WORK ITEM: Please copy out the full listing that follows exactly; no picture belongs in the copy.
[EXTRACTED INFORMATION — start]
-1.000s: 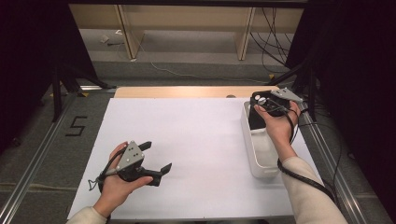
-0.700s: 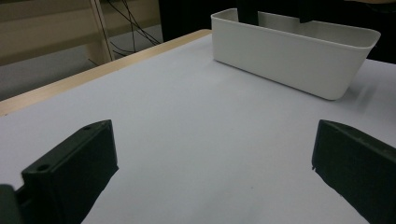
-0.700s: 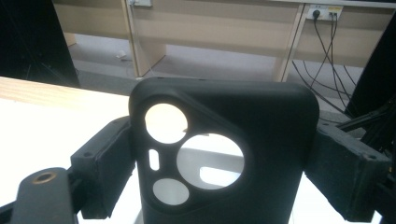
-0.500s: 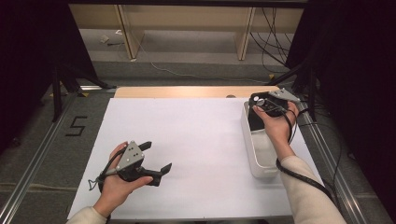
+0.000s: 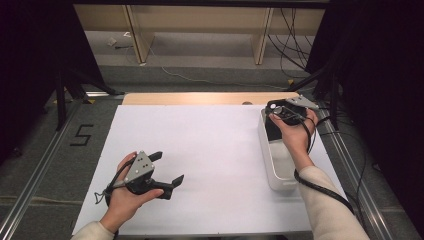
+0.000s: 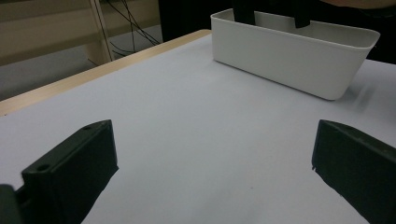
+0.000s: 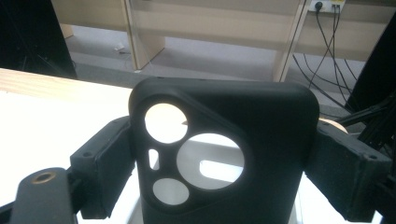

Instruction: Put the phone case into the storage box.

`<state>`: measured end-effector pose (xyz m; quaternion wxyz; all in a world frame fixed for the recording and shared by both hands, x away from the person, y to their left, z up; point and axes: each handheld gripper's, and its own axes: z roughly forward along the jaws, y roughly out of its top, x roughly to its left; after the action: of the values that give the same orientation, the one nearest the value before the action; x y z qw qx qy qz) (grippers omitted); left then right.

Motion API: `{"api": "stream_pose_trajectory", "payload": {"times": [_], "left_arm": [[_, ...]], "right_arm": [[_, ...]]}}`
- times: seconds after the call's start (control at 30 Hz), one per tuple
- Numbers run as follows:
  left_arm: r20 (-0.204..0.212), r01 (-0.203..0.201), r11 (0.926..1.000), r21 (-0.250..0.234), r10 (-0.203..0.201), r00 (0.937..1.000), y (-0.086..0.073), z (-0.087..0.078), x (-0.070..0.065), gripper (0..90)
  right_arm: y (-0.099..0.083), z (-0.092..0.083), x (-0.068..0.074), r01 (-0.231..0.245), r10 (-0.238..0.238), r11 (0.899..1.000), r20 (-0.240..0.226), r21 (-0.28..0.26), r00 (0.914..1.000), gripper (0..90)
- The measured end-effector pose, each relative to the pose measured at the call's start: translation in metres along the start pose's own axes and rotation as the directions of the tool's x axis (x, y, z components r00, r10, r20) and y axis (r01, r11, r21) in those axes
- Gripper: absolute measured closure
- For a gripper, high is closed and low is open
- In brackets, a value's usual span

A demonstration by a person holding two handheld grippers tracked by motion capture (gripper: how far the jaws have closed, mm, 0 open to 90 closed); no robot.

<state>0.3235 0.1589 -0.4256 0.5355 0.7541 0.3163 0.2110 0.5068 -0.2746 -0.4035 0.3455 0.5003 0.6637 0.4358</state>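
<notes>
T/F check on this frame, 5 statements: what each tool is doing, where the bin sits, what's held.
1. The right tool grips a black phone case by its sides. True.
2. The left tool is shut on a second case. False: its jaws stand wide apart with only bare white table between them.
3. The white bin sits at the table's right side. True.
4. The phone case lies flat on the bottom of the bin. False: it is held upright over the bin's far end.
5. The case has several cut-out holes for camera lenses. True.
</notes>
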Motion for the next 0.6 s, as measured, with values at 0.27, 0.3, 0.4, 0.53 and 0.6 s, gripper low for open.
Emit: {"api": "stream_pose_trajectory", "payload": {"times": [0.27,0.3,0.4,0.53,0.6], "left_arm": [[-0.001,-0.001,1.0,0.001,0.001,1.0,0.0,0.0,0.0001,0.0],[-0.001,-0.001,1.0,0.001,0.001,1.0,0.0,0.0,0.0001,0.0],[0.0,-0.001,1.0,0.001,0.001,1.0,0.0,0.0,0.0,0.0],[-0.001,-0.001,1.0,0.0,0.001,1.0,0.0,0.0,0.0001,0.0],[-0.001,-0.001,1.0,0.0,0.001,1.0,-0.0001,0.0001,0.0002,0.0]], "right_arm": [[-0.002,0.0033,0.0004,0.006,-0.006,1.0,0.003,0.005,1.0,15.3],[-0.0024,0.0037,0.0005,0.005,-0.005,1.0,0.005,0.006,1.0,15.2],[-0.0034,0.005,0.0005,0.004,-0.004,1.0,0.005,0.01,1.0,15.2],[-0.0043,0.0064,0.0011,0.004,-0.004,1.0,0.006,0.013,1.0,15.2],[-0.0043,0.0068,0.0009,0.003,-0.003,1.0,0.005,0.013,1.0,15.2]]}}
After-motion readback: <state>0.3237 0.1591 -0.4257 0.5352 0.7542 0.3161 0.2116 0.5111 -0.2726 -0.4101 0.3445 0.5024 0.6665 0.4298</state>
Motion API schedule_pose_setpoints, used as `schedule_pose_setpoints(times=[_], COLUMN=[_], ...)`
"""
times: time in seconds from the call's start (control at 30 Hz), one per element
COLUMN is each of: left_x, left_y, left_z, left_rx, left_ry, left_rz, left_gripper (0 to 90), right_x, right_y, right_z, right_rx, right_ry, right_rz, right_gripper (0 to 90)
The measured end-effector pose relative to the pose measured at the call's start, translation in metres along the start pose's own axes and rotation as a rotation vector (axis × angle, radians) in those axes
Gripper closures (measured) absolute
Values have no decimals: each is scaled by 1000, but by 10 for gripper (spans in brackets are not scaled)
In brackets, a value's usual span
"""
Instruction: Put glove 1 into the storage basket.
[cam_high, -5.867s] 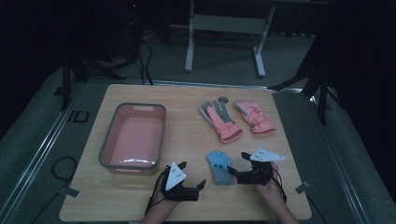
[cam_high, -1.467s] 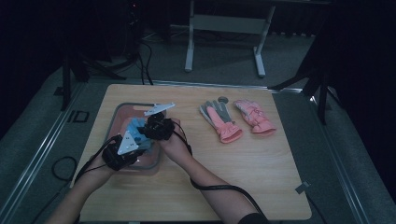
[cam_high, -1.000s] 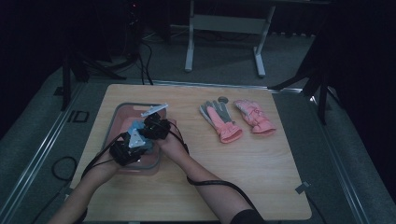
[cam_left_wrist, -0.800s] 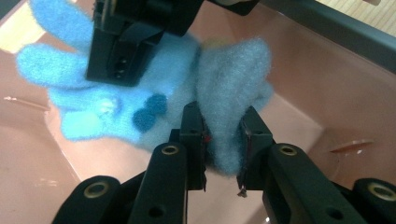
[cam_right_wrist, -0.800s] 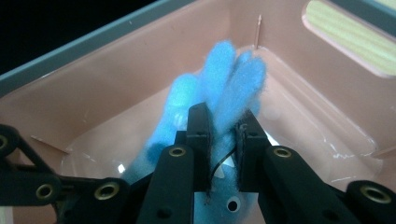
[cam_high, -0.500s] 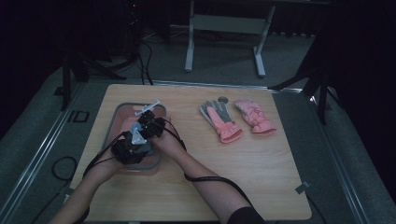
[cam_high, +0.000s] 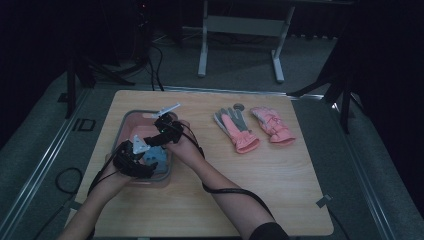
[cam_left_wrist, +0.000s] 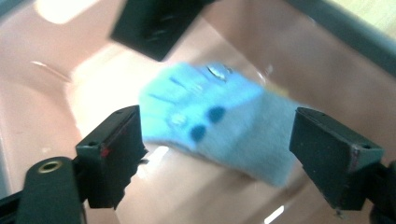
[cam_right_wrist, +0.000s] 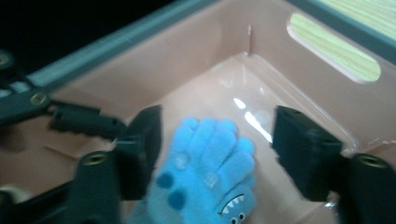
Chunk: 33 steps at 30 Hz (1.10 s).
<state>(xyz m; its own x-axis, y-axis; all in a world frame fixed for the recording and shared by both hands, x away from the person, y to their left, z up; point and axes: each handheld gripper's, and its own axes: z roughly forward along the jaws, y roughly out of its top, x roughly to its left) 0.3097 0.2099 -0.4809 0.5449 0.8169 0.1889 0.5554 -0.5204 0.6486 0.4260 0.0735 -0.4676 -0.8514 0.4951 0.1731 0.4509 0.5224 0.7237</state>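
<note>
Gloves: the blue glove (cam_left_wrist: 219, 126) lies in the pink tub (cam_high: 131, 120) at left, both tongs just opened off it, two pink gloves (cam_high: 255, 129) wait at upper right.

You have a light blue glove (cam_right_wrist: 205, 182) patterned with darker blue dots and a small toothy monster face, lying in a pink tub (cam_high: 131, 125) with a grey rim. Your left tool (cam_left_wrist: 219, 154) and right tool (cam_right_wrist: 217, 149) both have black jaws. On the pale wood-grain counter (cam_high: 280, 180) lie a pink-and-grey glove (cam_high: 235, 129) and an all-pink glove (cam_high: 272, 125)
</note>
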Motion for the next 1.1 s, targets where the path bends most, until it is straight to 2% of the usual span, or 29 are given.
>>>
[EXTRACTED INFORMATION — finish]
SOLUTION TO THIS PROBLEM:
-1.000s: 
-0.700s: 
-0.700s: 
-0.500s: 
+0.000s: 
+0.000s: 
+0.000s: 

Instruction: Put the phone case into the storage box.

`<state>`: measured end-effector pose (xyz m; quaternion wxyz; all in a world frame fixed for the recording and shared by both hands, x away from the person, y to their left, z up; point and axes: each handheld gripper's, and its own axes: z roughly forward along the jaws, y roughly out of its top, x roughly to its left; after the action: of the values that give the same orientation, the one nearest the value before the action; x y z qw qx qy qz) (grippers omitted); left then right.

Motion API: `{"api": "stream_pose_trajectory", "payload": {"times": [_], "left_arm": [[_, ...]], "right_arm": [[_, ...]]}}`
- times: seconds after the call's start (control at 30 Hz), one per tuple
- Numbers run as follows:
  left_arm: r20 (-0.204..0.212), r01 (-0.203..0.201), r11 (0.926..1.000), r21 (-0.250..0.234), r10 (-0.203..0.201), r00 (0.937..1.000), y (-0.086..0.073), z (-0.087..0.078), x (-0.070..0.065), gripper (0..90)
  right_arm: y (-0.099..0.083), z (-0.092..0.083), x (-0.068..0.074), r01 (-0.231..0.245), r10 (-0.238..0.238), r11 (0.899..1.000), r20 (-0.240..0.226), r21 (-0.28..0.26), r00 (0.914..1.000), gripper (0..90)
- The measured end-effector pose, each relative to the pose measured at the call's start: translation in metres along the start pose's own axes and rotation as the directions of the tool's x axis (x, y, z components r00, r10, r20) and y axis (r01, r11, r21) in those axes
- Gripper: absolute measured closure
- For a gripper, high is closed and low is open
- In brackets, a value's usual span

A demonstration by a person holding two handheld grippers tracked by motion capture (gripper: how far the jaws have closed, mm, 0 open to 90 closed); no robot.

<state>0.3235 0.1589 -0.4256 0.5355 0.7541 0.3163 0.2110 0.5068 -0.2746 -0.4035 0.3455 0.5003 0.6637 0.4358</state>
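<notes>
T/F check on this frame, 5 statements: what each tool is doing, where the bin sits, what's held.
1. The right tool grips a black phone case by its sides. True.
2. The left tool is shut on a second case. False: its jaws stand wide apart with only bare white table between them.
3. The white bin sits at the table's right side. True.
4. The phone case lies flat on the bottom of the bin. False: it is held upright over the bin's far end.
5. The case has several cut-out holes for camera lenses. True.
</notes>
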Motion for the next 0.6 s, as measured, with values at 0.27, 0.3, 0.4, 0.53 and 0.6 s, gripper low for open.
Emit: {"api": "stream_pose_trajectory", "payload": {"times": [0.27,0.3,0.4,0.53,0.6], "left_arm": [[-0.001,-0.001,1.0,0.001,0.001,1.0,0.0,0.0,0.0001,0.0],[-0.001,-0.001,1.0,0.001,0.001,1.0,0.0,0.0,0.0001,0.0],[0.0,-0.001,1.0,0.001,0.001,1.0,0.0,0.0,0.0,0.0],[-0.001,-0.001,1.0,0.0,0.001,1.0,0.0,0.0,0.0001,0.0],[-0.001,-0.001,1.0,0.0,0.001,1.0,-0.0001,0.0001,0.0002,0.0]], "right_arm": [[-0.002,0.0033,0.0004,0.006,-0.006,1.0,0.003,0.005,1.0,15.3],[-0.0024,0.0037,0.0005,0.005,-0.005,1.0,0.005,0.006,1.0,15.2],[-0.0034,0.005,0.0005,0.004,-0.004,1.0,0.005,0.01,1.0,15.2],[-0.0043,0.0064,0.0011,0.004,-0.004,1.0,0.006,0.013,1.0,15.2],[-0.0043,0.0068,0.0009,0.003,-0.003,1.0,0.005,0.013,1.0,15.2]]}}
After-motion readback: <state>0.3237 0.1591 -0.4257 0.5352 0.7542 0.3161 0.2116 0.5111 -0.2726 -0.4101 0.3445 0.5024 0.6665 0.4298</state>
Motion API schedule_pose_setpoints, used as `schedule_pose_setpoints(times=[_], COLUMN=[_], ...)`
"""
times: time in seconds from the call's start (control at 30 Hz), one per element
COLUMN is each of: left_x, left_y, left_z, left_rx, left_ry, left_rz, left_gripper (0 to 90), right_x, right_y, right_z, right_rx, right_ry, right_rz, right_gripper (0 to 90)
The measured end-effector pose relative to the pose measured at the call's start, translation in metres along the start pose's own axes and rotation as a rotation vector (axis × angle, radians) in those axes
Gripper closures (measured) absolute
Values have no decimals: each is scaled by 1000, but by 10 for gripper (spans in brackets are not scaled)
In brackets, a value's usual span
"""
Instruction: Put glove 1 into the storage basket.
[cam_high, -5.867s] 
[cam_high, -1.467s] 
[cam_high, -1.000s] 
[cam_left_wrist, -0.800s] 
[cam_right_wrist, -0.800s] 
[cam_high, -0.500s] 
[cam_high, +0.000s] 
[cam_left_wrist, +0.000s] 
[cam_right_wrist, +0.000s] 
Chunk: 33 steps at 30 Hz (1.10 s).
<state>(xyz m; its own x-axis, y-axis; all in a world frame fixed for the recording and shared by both hands, x away from the person, y to their left, z up; point and axes: each handheld gripper's, and its own axes: z roughly forward along the jaws, y roughly out of its top, x roughly to its left) 0.3097 0.2099 -0.4809 0.5449 0.8169 0.1889 0.5554 -0.5204 0.6486 0.4260 0.0735 -0.4676 -0.8514 0.4951 0.1731 0.4509 0.5224 0.7237</state>
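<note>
Gloves: the blue glove (cam_left_wrist: 219, 126) lies in the pink tub (cam_high: 131, 120) at left, both tongs just opened off it, two pink gloves (cam_high: 255, 129) wait at upper right.

You have a light blue glove (cam_right_wrist: 205, 182) patterned with darker blue dots and a small toothy monster face, lying in a pink tub (cam_high: 131, 125) with a grey rim. Your left tool (cam_left_wrist: 219, 154) and right tool (cam_right_wrist: 217, 149) both have black jaws. On the pale wood-grain counter (cam_high: 280, 180) lie a pink-and-grey glove (cam_high: 235, 129) and an all-pink glove (cam_high: 272, 125)
</note>
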Motion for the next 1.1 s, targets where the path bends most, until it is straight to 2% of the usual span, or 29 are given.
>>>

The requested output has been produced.